▸ Task details
Copy the data word for word, keeping every line.

########################################

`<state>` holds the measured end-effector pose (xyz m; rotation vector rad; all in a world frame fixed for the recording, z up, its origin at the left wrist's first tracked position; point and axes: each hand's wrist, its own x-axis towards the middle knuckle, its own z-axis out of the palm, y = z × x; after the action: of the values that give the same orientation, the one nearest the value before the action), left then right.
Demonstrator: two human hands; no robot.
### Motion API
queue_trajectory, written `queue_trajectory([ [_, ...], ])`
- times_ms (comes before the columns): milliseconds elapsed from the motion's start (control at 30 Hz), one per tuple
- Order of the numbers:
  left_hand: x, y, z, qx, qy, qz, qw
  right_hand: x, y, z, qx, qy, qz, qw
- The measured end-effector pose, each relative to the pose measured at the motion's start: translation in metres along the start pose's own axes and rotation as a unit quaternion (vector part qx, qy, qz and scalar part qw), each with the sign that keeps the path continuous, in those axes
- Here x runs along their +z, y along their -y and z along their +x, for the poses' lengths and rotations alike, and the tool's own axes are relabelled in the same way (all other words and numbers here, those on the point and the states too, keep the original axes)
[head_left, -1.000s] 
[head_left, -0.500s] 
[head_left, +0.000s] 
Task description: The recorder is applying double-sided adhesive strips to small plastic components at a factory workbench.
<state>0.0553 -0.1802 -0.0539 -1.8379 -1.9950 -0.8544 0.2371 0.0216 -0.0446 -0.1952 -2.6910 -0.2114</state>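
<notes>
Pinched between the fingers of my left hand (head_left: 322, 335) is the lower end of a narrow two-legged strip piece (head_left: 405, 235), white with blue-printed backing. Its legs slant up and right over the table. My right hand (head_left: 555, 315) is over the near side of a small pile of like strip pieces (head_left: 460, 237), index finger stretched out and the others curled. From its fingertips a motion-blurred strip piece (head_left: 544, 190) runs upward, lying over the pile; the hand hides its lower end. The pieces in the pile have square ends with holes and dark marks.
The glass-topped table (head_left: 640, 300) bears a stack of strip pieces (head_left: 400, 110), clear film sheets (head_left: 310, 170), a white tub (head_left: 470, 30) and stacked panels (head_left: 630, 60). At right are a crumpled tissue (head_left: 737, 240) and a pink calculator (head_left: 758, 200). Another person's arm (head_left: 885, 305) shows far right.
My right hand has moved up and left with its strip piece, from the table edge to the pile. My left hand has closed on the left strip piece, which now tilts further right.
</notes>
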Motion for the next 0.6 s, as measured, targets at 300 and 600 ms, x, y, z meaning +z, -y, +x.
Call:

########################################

▸ Completed exercise
`<state>` holds the measured end-effector pose (xyz m; rotation vector rad; all in a world frame fixed for the recording, z up, its origin at the left wrist's first tracked position; point and axes: each hand's wrist, its own x-axis towards the middle knuckle, its own z-axis out of the palm, y = z × x; after the action: of the values that give the same orientation, the one nearest the value before the action), left then right.
Demonstrator: two human hands; no robot.
### Motion API
queue_trajectory, written `queue_trajectory([ [_, ...], ])`
- times_ms (comes before the columns): milliseconds elapsed from the motion's start (control at 30 Hz), one per tuple
- Order of the numbers:
  left_hand: x, y, z, qx, qy, qz, qw
  right_hand: x, y, z, qx, qy, qz, qw
- The measured end-effector pose, each relative to the pose measured at the motion's start: translation in metres along the start pose's own axes and rotation as a unit quaternion (vector part qx, qy, qz and scalar part qw), each with the sign that keeps the path continuous, in those axes
- Here x runs along their +z, y along their -y and z along their +x, for the poses' lengths and rotations alike, and the tool's own axes are relabelled in the same way (all other words and numbers here, those on the point and the states too, keep the original axes)
[head_left, -1.000s] 
[head_left, -0.500s] 
[head_left, +0.000s] 
Task description: The recorder is applying double-sided adhesive strips to small plastic components at a factory workbench.
<state>0.0553 -0.1802 -0.0539 -1.8379 -1.9950 -0.8544 0.2371 0.0216 -0.0446 -0.1952 -2.6910 -0.2114</state>
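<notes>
Pinched between the fingers of my left hand (head_left: 322, 335) is the lower end of a narrow two-legged strip piece (head_left: 405, 235), white with blue-printed backing. Its legs slant up and right over the table. My right hand (head_left: 555, 315) is over the near side of a small pile of like strip pieces (head_left: 460, 237), index finger stretched out and the others curled. From its fingertips a motion-blurred strip piece (head_left: 544, 190) runs upward, lying over the pile; the hand hides its lower end. The pieces in the pile have square ends with holes and dark marks.
The glass-topped table (head_left: 640, 300) bears a stack of strip pieces (head_left: 400, 110), clear film sheets (head_left: 310, 170), a white tub (head_left: 470, 30) and stacked panels (head_left: 630, 60). At right are a crumpled tissue (head_left: 737, 240) and a pink calculator (head_left: 758, 200). Another person's arm (head_left: 885, 305) shows far right.
My right hand has moved up and left with its strip piece, from the table edge to the pile. My left hand has closed on the left strip piece, which now tilts further right.
</notes>
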Motion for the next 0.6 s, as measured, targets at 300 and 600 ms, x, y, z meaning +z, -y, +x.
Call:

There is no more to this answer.